Example of improper crape myrtle pruning

Instead of topping your crape myrtle, opt for this technique

Ideally, the way to avoid the need for frequent or aggressive crape myrtle pruning is to plant the right tree in the right place. In other words, pick a cultivar (short for cultivated variety) that will grow to an appropriate size for your chosen location.

But it may be too late for all of that. You may need to prune your crape myrtle to keep it from growing into nearby structures or power lines. We get it.

We recommend a pruning technique called pollarding to get the crown of your crape myrtle under control.

Pollarding is a multi-year process. Initially, it involves removing a significant amount of foliage by pruning back to large-diameter branches.

Most of the sprouts that regrow are removed every year or two, but several key sprouts are left alone to thrive. This promotes the growth of a dense head of foliage and branches called a pollard head.

In subsequent years, small cuts back to the pollard head are all that will be needed.
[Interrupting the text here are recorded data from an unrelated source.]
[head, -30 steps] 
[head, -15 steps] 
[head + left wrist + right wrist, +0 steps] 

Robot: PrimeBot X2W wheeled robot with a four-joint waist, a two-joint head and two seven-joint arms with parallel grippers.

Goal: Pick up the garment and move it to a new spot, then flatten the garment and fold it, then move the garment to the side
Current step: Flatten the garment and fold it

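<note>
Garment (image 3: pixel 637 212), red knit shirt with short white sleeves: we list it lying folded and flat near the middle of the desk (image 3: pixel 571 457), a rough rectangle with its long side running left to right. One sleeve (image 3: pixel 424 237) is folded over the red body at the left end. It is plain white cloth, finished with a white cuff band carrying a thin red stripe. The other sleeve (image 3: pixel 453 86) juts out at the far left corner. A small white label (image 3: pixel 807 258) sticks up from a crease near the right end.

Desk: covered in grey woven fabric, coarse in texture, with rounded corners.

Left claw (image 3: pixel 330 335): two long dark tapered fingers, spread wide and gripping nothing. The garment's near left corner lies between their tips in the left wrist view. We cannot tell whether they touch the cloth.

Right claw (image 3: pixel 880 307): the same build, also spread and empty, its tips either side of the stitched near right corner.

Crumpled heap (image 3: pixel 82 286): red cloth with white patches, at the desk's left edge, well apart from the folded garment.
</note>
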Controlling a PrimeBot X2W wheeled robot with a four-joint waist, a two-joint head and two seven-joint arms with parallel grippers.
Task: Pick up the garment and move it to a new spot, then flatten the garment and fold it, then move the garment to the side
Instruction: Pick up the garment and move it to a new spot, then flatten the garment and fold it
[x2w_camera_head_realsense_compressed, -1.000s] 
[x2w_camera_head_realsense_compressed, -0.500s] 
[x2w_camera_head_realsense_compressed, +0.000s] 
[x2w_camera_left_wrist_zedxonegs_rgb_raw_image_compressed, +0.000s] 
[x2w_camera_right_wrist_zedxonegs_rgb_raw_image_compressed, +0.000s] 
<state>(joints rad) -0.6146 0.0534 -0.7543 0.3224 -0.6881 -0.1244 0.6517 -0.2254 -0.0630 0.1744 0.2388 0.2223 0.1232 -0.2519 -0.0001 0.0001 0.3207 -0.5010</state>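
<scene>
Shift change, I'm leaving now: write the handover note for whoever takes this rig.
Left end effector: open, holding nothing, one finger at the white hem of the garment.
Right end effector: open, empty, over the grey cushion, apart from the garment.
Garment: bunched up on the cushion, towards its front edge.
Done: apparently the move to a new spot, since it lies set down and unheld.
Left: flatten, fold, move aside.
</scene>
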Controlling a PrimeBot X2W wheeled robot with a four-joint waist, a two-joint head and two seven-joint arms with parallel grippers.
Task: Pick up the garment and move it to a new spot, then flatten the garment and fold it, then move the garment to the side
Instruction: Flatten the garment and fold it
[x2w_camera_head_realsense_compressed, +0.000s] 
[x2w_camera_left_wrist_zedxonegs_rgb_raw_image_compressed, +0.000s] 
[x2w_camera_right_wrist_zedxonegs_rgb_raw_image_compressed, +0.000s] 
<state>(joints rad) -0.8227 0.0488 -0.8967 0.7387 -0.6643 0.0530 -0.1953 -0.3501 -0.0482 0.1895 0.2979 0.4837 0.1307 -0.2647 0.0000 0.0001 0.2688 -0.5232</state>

Because the cuts are smaller than they would be with topping, the wounds heal faster, reducing the chance for opportunistic insects and wood-decay fungi to cause issues.

Pollarding makes it easy to keep your tree at the exact same height year after year.

Pollarding can be paired with plant growth regulator for even better growth control.


It's prime pruning season here in the Concord, NC area, so don't wait to talk to us about pruning your crape myrtles in a healthy way.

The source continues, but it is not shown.